Failure Modes and Mitigation

Surf is designed with the assumption that every component in a decentralised, automated financial system can fail. The architecture is built to detect failure early, contain blast radius, and default to safety over execution.

This section outlines the primary failure modes Surf models for, and how each is mitigated through the Guardian Layer, deterministic controls, and execution architecture.

1. Strategy Model Failure

Failure Mode The AI or statistical model proposes an action based on incomplete data, regime shift, or incorrect inference.

Mitigation

  • AI is restricted to proposal only. It never has execution authority.

  • All actions are validated against deterministic rules and invariants.

  • Simulation is run before execution using the current market state and liquidity.

  • If projected outcomes violate safety thresholds, the action is rejected.

  • Rejected actions are logged and used to refine guardrails before autonomy expands.

Result: A wrong model output results in a blocked action, not a loss.


2. Oracle Failure or Price Distortion

Failure Mode Price feeds lag, spike, or are manipulated, leading to incorrect valuation or execution triggers.

Mitigation

  • Multi-source oracle validation with deviation checks.

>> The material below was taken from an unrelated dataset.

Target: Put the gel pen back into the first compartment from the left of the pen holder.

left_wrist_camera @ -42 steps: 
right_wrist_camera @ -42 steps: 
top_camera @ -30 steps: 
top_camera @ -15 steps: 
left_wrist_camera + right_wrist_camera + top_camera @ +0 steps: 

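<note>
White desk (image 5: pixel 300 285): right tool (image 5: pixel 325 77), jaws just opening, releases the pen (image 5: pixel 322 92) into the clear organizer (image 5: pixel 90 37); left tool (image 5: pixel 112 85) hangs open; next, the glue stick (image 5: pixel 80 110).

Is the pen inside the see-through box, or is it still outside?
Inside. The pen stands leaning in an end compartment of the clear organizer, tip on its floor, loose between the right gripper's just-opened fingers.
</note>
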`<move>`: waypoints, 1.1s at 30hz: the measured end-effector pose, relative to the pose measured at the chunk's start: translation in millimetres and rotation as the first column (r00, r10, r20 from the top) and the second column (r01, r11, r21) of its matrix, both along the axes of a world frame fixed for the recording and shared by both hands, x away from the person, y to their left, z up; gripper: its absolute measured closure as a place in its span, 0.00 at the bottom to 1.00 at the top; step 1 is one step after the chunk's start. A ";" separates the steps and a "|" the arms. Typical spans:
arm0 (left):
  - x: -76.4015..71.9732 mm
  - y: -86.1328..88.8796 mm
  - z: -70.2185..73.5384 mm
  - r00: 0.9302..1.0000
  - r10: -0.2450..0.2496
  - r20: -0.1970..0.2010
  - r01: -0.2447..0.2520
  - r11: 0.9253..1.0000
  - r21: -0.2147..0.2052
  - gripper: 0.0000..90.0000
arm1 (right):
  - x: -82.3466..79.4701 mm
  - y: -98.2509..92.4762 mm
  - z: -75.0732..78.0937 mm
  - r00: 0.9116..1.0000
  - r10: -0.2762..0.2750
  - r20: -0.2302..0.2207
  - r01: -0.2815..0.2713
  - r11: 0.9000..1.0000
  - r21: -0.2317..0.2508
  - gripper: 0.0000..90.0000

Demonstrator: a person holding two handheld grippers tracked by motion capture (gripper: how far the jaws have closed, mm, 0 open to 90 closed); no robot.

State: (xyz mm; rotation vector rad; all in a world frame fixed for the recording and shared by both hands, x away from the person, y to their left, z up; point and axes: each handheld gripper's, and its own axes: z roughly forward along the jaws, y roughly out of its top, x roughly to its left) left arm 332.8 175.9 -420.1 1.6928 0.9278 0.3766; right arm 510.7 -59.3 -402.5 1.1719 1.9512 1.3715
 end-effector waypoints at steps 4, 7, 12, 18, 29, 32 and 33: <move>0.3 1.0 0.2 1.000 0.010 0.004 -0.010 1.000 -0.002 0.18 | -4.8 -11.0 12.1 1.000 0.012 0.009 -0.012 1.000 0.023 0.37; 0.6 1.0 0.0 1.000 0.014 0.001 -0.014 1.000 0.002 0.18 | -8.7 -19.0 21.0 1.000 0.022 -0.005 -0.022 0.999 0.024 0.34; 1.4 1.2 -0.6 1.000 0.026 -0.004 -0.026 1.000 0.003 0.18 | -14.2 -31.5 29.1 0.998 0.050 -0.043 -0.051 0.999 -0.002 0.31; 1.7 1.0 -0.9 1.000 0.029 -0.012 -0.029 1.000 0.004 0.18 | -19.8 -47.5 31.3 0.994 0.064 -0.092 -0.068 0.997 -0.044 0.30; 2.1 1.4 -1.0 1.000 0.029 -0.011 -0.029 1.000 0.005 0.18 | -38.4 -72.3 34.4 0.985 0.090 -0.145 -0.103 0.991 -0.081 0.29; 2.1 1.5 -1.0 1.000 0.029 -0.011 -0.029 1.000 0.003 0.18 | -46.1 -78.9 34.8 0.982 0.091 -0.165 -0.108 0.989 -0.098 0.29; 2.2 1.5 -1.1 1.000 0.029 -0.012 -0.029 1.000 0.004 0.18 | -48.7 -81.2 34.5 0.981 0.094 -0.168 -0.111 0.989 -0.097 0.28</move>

  • Confidence scoring and regime detection on price inputs.

  • Hard bounds on acceptable price movement per block and per time window.

  • Automatic freeze when the oracle disagreement or anomaly exceeds thresholds.

Result: Execution halts until price integrity is restored.


3. Liquidity Collapse and Slippage Shock

Failure Mode Liquidity evaporates or becomes fragmented, causing extreme slippage or failed exits.

Mitigation

  • Pre-trade impact simulation using real-time pool depth and volatility.

  • Slippage ceilings enforced by Guardian Layer.

  • Position sizing bounded by exit-liquidity, not just entry liquidity.

  • Multi-step unwind paths with fallback venues.

  • Circuit breaker triggers when slippage or depth deteriorates beyond safe unwind limits.

Result: Capital is prevented from entering states that cannot be exited safely.


4. Protocol-Level Exploits or Insolvency

Failure Mode A lending market, DEX, or infrastructure protocol is exploited, frozen, or becomes insolvent.

Mitigation

  • Strict protocol allowlists with continuous health monitoring.

  • Exposure caps per protocol, per asset, and per strategy.

  • Rapid disable switches to halt new interactions.

  • Emergency migration and unwind logic to isolate and exit affected venues.

Result: Contagion is contained, and vault-level exposure is bounded.


5. Execution Path Manipulation (MEV, Sandwiching, Reordering)

Failure Mode Transactions are reordered or sandwiched to extract value from vault execution.

Mitigation

  • Atomic transaction batching.

  • Private and protected routing when available.

  • Slippage bounds enforced at execution, not UI.

  • Path validation to ensure no intermediate state exposes exploitable transitions.

Result: Execution either completes safely or reverts entirely.


6. Smart Contract Bugs

Failure Mode A logic error or unexpected state transition in vault or strategy contracts.

Mitigation

  • Formal invariant checks.

  • Simulation under adversarial scenarios.

  • Independent audits and continuous runtime monitoring.

  • Vault isolation so no single failure can cascade across user funds.

  • Emergency pause and asset freeze controls.

Result: Damage is isolated, execution is halted, and recovery paths are preserved.


7. Key Compromise or Signing Layer Attack

Failure Mode Compromise of signing keys or transaction authorisation.

Mitigation

  • MPC-based signing with threshold security.

  • No single signer has unilateral execution authority.

  • Policy-level checks before signature approval.

  • Rate limits and anomaly detection on signing behaviour.

Result: An attacker cannot move funds even with a partial key compromise.


8. Systemic Market Stress

Failure Mode Extreme volatility, cascading liquidations, or liquidity runs.

Mitigation

  • Regime detection and dynamic risk tightening.

  • Automatic reduction of exposure and leverage.

  • Cooldown periods between rebalances.

  • Circuit breakers that switch the system to capital-preservation mode.

Result: The system prioritises survival and capital integrity over yield.


Design Philosophy

Surf is not built on the assumption that failures are rare. It is built on the assumption that failures are inevitable.

The goal is not to eliminate risk, but to:

  • Detect it early

  • Contain it deterministically

  • Prevent single-point failures

  • Ensure every automated action is reversible, bounded, and rule-constrained

This is what allows AI-driven execution to operate safely with real capital at scale.